Training with your own dataset

  • If you want to train with your own dataset, please generate label maps which are one-channel whose pixel values correspond to the object labels (i.e. 0,1,...,N-1, where N is the number of labels). This is because we need to generate one-hot vectors from the label maps. Please also specity --label_nc N during both training and testing.
  • If your input is not a label map, please just specify --label_nc 0 which will directly use the RGB colors as input. The folders should then be named train_A, train_B instead of train_label, train_img, where the goal is to translate images from A to B.
  • If you don't have instance maps or don't want to use them, please specify --no_instance.
  • The default setting for preprocessing is scale_width, which will scale the width of all training images to opt.loadSize (1024) while keeping the aspect ratio. If you want a different setting, please change it by using the --resize_or_crop option. For example, scale_width_and_crop first resizes the image to have width opt.loadSize and then does random cropping of size (opt.fineSize, opt.fineSize). crop skips the resizing step and only performs random cropping. If you don't want any preprocessing, please specify none, which will do nothing other than making sure the image is divisible by 32.

Testing

  • Test the model:
python test.py --name kaggle --label_nc 0 --netG local --ngf 32 --resize_or_crop crop --no_instance --no_flip --fineSize 256

The test results will be saved to a directory here: ./results/kaggle/test_latest/.

Dataset

  • I use the kaggle denoising dirty documents dataset. To train a model on the full dataset, please download it from the official website. After downloading, please put it under the datasets folder with warped images under the directory name train_A and unwarped images under the directory train_B. Your test images are warped images, and should be under the name test_A. Below is an example dataset directory structure.

        .
        ├── ...
        ├── datasets                  
        │   ├── train_A               # warped images
        │   ├── train_B               # unwarped, "ground truth" images
        │   └── test_A                # warped images used for testing
        └── ...
    

Multi-GPU training

  • Train a model using multiple GPUs (bash ./scripts/train_kaggle_256_multigpu.sh):
#!./scripts/train_kaggle_256_multigpu.sh
python train.py --name kaggle_256_multigpu --label_nc 0 --netG local --ngf 32 --resize_or_crop crop --no_instance --no_flip --fineSize 256 --batchSize 32 --gpu_ids 0,1,2,3,4,5,6,7

Training with Automatic Mixed Precision (AMP) for faster speed

  • To train with mixed precision support, please first install apex from: https://github.com/NVIDIA/apex
  • You can then train the model by adding --fp16. For example,
#!./scripts/train_512p_fp16.sh
python -m torch.distributed.launch train.py --name label2city_512p --fp16

In my test case, it trains about 80% faster with AMP on a Volta machine.

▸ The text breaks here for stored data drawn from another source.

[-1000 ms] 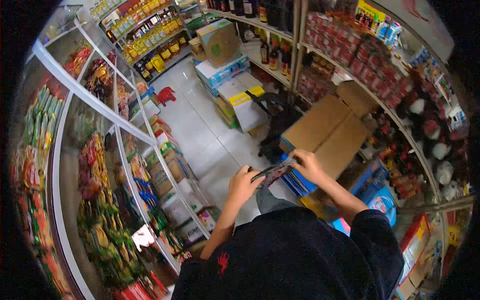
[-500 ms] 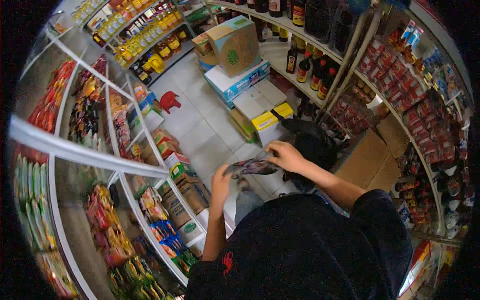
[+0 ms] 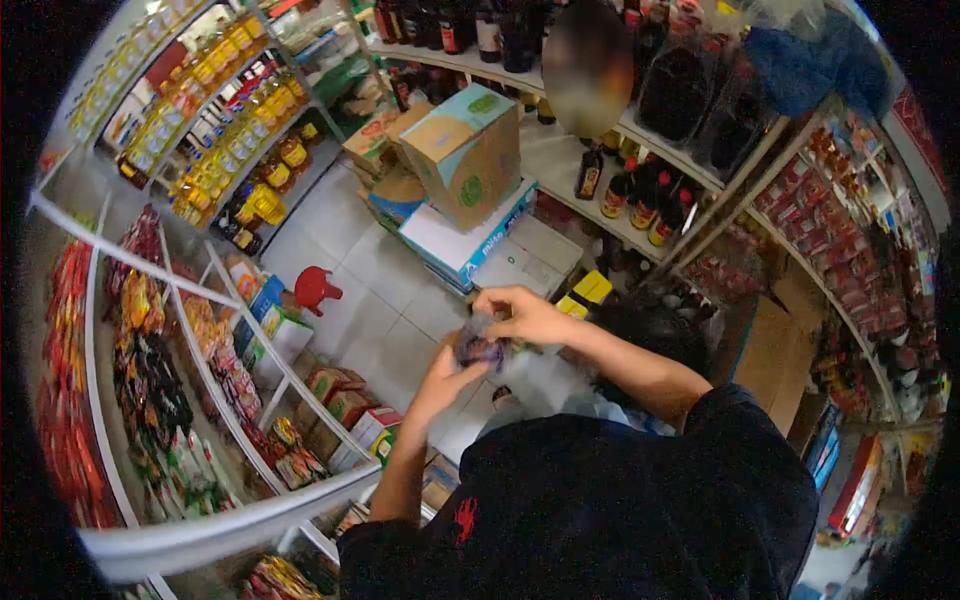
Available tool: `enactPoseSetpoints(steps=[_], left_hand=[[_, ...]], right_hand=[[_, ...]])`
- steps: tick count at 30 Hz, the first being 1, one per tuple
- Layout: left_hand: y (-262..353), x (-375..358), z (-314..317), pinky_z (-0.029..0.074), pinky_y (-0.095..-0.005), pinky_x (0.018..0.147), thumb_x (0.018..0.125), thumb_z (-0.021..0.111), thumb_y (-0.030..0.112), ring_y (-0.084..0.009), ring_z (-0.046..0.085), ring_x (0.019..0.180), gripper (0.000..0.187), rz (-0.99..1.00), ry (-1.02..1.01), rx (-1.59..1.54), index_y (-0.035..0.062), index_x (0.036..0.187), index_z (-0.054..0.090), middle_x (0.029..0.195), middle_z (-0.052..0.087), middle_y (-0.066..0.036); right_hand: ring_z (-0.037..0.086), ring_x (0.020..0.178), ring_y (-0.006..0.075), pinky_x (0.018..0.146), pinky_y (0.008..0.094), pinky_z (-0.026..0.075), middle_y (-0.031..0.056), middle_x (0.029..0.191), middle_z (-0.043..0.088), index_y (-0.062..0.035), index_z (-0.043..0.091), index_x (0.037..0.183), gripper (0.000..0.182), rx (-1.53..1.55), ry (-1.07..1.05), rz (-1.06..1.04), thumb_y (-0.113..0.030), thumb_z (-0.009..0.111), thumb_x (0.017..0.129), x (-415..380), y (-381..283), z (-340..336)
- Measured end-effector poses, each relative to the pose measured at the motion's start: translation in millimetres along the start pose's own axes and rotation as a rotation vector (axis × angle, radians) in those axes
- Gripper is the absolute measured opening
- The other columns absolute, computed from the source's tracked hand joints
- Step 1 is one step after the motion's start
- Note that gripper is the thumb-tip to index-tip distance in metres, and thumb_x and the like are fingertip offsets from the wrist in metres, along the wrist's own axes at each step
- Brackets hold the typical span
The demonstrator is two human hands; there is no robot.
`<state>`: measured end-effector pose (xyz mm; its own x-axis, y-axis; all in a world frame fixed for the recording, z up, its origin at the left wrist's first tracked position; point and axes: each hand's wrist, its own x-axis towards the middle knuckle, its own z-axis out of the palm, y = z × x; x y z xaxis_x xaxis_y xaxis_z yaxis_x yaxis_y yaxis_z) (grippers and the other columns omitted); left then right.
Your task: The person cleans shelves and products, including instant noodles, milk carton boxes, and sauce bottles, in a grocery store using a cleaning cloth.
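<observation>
A small crumpled packet, dark purple and partly see-through (image 3: 482, 347), is bunched between my two hands above the tiled floor. My left hand (image 3: 443, 378) grips its lower left side, with the thumb lying across the front. From the upper right, my right hand (image 3: 522, 314) has bent fingers closed on the top of the packet. Motion blur hides its print and what it contains.
Stacked cartons (image 3: 462, 150) stand on the floor ahead. A red stool (image 3: 315, 288) is at the left of the aisle. Packet-filled racks (image 3: 165, 390) line the left side. Shelves with dark bottles (image 3: 640, 200) stand at the right.
The packet, stretched out between my hands before, is now bunched up. My hands have come closer together. The view has shifted, with the left rack's white rail now lower.
</observation>
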<state>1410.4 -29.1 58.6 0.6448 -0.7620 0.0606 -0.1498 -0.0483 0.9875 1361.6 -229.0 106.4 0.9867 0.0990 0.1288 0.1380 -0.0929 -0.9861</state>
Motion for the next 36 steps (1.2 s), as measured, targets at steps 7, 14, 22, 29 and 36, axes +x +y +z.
enactPoseSetpoints(steps=[7,14,22,29,36], left_hand=[[-49,76,7,0.042,-0.0337,0.073,0.078,0.056,0.013,-0.0287,0.055,0.081,0.026,-0.021,-0.008,0.337,-0.0020,0.099,0.050,0.088,0.057,-0.019],[-108,90,-5,0.040,-0.0356,0.082,0.056,0.060,-0.002,-0.0267,0.050,0.096,0.061,-0.376,-0.092,0.159,0.0019,0.113,0.041,0.097,0.051,-0.014],[-81,108,10,0.046,-0.0300,0.076,0.060,0.052,-0.015,-0.0227,0.056,0.083,0.083,-0.534,0.025,0.233,0.0064,0.133,0.019,0.097,0.056,-0.014],[-110,97,-10,0.047,-0.0306,0.058,0.060,0.067,0.010,-0.0180,0.059,0.061,0.037,-0.675,0.192,0.554,0.0000,0.095,0.059,0.075,0.061,-0.012],[-125,97,-4,0.045,-0.0321,0.059,0.065,0.063,0.008,-0.0221,0.058,0.067,0.021,-0.618,0.459,0.477,0.0001,0.083,0.055,0.073,0.059,-0.014]], right_hand=[[0.048,0.077,0.0077,0.067,0.0214,0.041,-0.0005,0.084,0.050,-0.0044,0.050,0.098,0.025,0.100,0.096,0.243,-0.013,0.061,0.077,-5,69,-89],[0.052,0.083,0.0183,0.072,0.0342,0.046,0.0105,0.096,0.051,-0.0054,0.046,0.106,0.036,0.084,0.803,0.688,-0.020,0.058,0.076,-40,167,-271],[0.039,0.109,0.0274,0.089,0.0362,0.036,0.0143,0.119,0.039,-0.0035,0.038,0.119,0.063,-0.303,1.129,0.590,-0.016,0.069,0.066,-15,355,-438],[0.042,0.107,0.0306,0.091,0.0397,0.035,0.0162,0.120,0.042,-0.0014,0.039,0.119,0.066,-0.319,1.233,0.743,-0.021,0.071,0.065,16,381,-468],[0.048,0.074,0.0202,0.075,0.0337,0.042,0.0080,0.081,0.050,-0.0020,0.049,0.076,0.022,0.160,1.227,-0.166,-0.016,0.066,0.071,-22,544,-515]])
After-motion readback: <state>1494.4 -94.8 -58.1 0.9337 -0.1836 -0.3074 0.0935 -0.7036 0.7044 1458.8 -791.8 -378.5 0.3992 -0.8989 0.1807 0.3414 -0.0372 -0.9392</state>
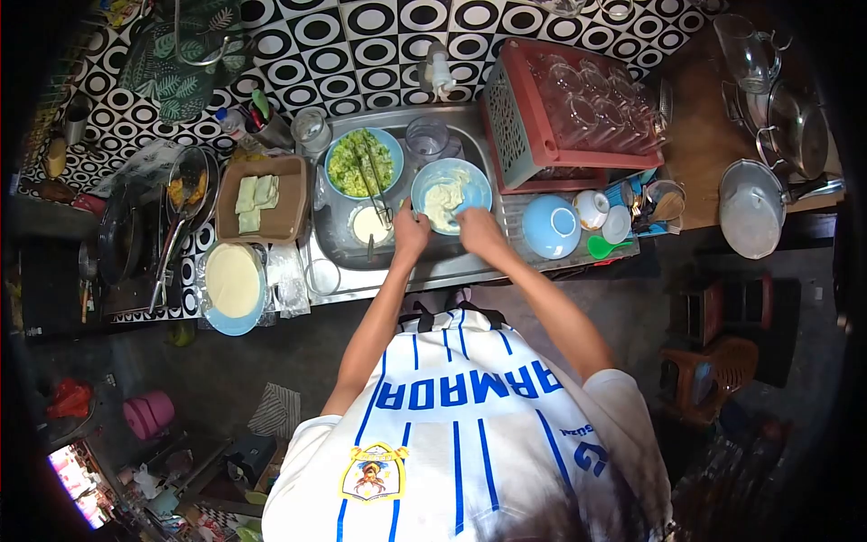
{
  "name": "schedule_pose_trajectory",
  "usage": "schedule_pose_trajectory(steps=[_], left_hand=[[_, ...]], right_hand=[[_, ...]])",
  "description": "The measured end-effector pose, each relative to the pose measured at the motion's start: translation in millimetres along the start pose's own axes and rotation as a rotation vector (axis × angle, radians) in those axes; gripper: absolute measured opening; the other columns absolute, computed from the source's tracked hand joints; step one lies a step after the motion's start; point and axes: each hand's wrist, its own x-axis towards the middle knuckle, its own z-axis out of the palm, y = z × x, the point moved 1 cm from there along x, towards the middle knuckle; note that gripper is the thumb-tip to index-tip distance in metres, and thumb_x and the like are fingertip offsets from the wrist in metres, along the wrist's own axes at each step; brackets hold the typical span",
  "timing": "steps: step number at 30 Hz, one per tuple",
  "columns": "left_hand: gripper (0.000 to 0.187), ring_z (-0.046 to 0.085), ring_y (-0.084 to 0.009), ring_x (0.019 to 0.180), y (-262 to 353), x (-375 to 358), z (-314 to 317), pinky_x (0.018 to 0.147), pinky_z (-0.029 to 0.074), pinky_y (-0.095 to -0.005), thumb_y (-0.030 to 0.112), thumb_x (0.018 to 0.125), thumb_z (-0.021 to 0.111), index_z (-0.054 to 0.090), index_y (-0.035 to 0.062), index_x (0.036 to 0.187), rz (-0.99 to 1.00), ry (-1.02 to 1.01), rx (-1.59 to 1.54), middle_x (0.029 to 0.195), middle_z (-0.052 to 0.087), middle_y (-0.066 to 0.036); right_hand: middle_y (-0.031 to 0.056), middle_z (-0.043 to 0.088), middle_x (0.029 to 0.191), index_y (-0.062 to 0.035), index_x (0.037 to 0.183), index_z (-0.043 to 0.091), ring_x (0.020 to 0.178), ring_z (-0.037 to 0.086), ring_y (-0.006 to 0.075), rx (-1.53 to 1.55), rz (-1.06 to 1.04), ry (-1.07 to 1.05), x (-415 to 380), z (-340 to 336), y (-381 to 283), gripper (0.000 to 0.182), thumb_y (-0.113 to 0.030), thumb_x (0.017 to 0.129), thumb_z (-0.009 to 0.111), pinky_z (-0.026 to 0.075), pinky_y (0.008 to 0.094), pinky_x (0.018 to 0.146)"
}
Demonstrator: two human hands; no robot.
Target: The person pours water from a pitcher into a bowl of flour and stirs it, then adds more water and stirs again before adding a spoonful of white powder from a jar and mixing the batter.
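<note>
A light blue bowl [481,176] holding a pale, thick mixture [444,200] sits over the sink in front of me. My left hand [412,231] is closed at the bowl's near left rim. At its near right side, the fingers of my right hand [480,229] are closed at the mixture's edge; whatever they hold is hidden. Left of it, long metal tongs [368,170] lie across a blue bowl of chopped greens [350,172]. A small bowl of white liquid [368,224] with a utensil in it stands near my left hand.
A brown tray [289,203] with folded green pieces and a blue plate of pale rounds [233,282] lie left. Pans [131,230] stand beyond. To the right are a red rack of glasses [578,108], an upturned blue bowl [551,226] and a pot [751,208].
</note>
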Motion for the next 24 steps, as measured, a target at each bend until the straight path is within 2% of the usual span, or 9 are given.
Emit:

More Training/Test Details

  • Flags: see options/train_options.py and options/base_options.py for all the training flags; see options/test_options.py and options/base_options.py for all the test flags.
  • Instance map: we take in both label maps and instance maps as input. If you don't want to use instance maps, please specify the flag --no_instance.
Owner
Thomas Huang
I'm currently a Machine Learning Scientist @alectio. Purdue CS 2019
Thomas Huang
Maze generator and solver with python

Procedural-Maze-Generator-Algorithms Check out my youtube channel : Auctux Ressources Thanks to Jamis Buck Book : Mazes for programmers Requirements P

Joseph 19 Dec 07, 2022
Recognizing the text contents from a scanned visiting card

Recognizing the text contents from a scanned visiting card. The application which is used to recognize the text from scanned images,printeddocuments,r

Faizan Habib 1 Jan 28, 2022
This is a pytorch re-implementation of EAST: An Efficient and Accurate Scene Text Detector.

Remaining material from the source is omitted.